Each solar powered sound object created for this installation has a different visual character and method of producing sound from simple oscillators chirping like digital birds or a line of eggshells tapping together, to the ring of a long recycled copper tube struck by a solar powered actuator, or the buzz of a piece of paper as it is gently vibrating. Through this work the viewer is able to both visually experience and audibly hear the presence of the energy in the space. Each circuit independently translates ambient illumination into audible indicators at a variable rate. Dictated by the natural and artificial light available in the physical space, the individual solar sound generating objects create an arrhythmic symphony of audible light energy.

Chris Kaczmarek is a New York based artist whose work spans both experimental and traditional sculptural practices, including installation, performance, video, built circuits and solar-powered objects. His work is often interactive and designed to guide the viewer towards a deeper contemplation about technology and the inhabited environment. Other works include sound scores and set design for the stage, and hand made electronic instruments.
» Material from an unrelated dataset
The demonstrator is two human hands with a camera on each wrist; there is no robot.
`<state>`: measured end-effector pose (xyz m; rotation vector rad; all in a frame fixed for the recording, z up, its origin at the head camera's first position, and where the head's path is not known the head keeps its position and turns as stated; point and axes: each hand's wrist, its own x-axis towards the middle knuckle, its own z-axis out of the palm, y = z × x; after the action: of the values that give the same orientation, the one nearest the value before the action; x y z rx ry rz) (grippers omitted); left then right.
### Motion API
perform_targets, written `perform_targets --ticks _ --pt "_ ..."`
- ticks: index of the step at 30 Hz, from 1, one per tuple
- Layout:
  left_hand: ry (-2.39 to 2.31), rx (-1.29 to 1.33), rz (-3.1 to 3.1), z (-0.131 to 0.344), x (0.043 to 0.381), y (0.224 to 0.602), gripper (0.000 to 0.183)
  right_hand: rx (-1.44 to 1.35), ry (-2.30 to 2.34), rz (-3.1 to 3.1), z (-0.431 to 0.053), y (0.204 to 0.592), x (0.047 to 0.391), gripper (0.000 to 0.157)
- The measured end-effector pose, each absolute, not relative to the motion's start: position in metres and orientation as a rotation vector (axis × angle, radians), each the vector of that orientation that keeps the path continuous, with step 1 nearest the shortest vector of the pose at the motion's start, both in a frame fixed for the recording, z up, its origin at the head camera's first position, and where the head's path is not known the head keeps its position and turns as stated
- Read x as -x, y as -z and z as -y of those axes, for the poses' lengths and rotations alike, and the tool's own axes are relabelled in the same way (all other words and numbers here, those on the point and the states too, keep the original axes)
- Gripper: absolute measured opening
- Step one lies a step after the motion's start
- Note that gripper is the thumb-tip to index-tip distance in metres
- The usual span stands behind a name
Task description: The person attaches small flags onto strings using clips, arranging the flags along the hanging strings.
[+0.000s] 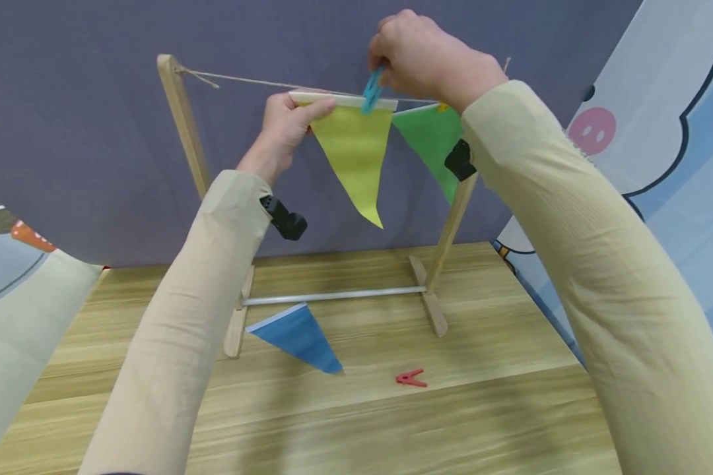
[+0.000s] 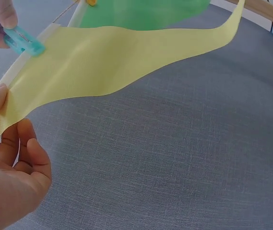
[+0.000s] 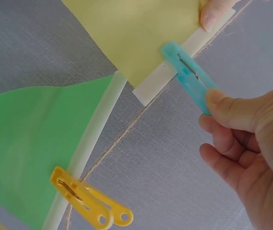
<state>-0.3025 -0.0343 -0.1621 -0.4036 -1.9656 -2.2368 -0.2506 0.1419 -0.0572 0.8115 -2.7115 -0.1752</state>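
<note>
A yellow triangular pennant hangs point down at a twine line, its white top edge along the string. My left hand pinches that edge near its left corner, thumb in front. Above the pennant, my right hand pinches the handle end of a light blue clothespin between thumb and fingers. The clothespin's other end lies over the white edge, right of the middle. To the right a green pennant hangs on the line, held by a yellow clothespin.
A wooden frame with two posts carries the twine, its white crossbar low near the table. In front lie a blue pennant and a red clothespin. A grey-blue cloth backdrop stands close behind.
</note>
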Motion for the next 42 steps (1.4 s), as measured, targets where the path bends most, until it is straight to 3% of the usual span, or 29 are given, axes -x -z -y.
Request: perform_targets --ticks 14,22,26,33,42 --pt "2.253 0.402 1.944 0.035 0.302 0.163 0.015 -0.836 0.115 2.705 -0.145 0.062 0.253 0.031" --pt "2.245 0.365 1.964 0.036 0.303 0.165 0.004 -0.727 -0.254 2.729 -0.153 0.075 0.258 0.038" --pt "2.229 0.359 2.012 0.035 0.303 0.166 0.008 -0.720 -0.371 2.723 -0.156 0.081 0.260 0.035" --pt "2.209 0.350 2.056 0.035 0.301 0.167 0.023 -0.810 -0.298 2.691 -0.150 0.080 0.261 0.030" --pt "2.237 0.384 2.030 0.035 0.303 0.173 0.014 -0.757 -0.276 2.697 -0.149 0.086 0.262 0.034"
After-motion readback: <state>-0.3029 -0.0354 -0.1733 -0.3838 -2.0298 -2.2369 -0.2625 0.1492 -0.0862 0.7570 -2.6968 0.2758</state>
His work has been exhibited at national and international galleries and festivals such as Art Souterrain in Montreal, Canada; the Trinity College Science Gallery, Dublin Ireland; the New York Hall of Science, Queens NY; Real Art Ways, Hartford CT; the Henry Street Abrons Art Center, New York NY; the Springfield Museum of Art, Springfield OH; the Wexner Center for the Arts, Columbus OH; and the Page-Walker Arts Center, Cary NC.  Additionally he has received several grants, awards, and fellowships, including two New York State Council on the Arts grants, and served as a Fellowship artist for ArtsWestchester in Westchester county NY.

Chris Kaczmarek received an MFA in Visual Art and an MA in Modern and Contemporary Art History, Theory and Criticism from Purchase College SUNY where he is currently the Director of Instructional Support for the School of the Arts and an adjunct professor in the School of Art+Design.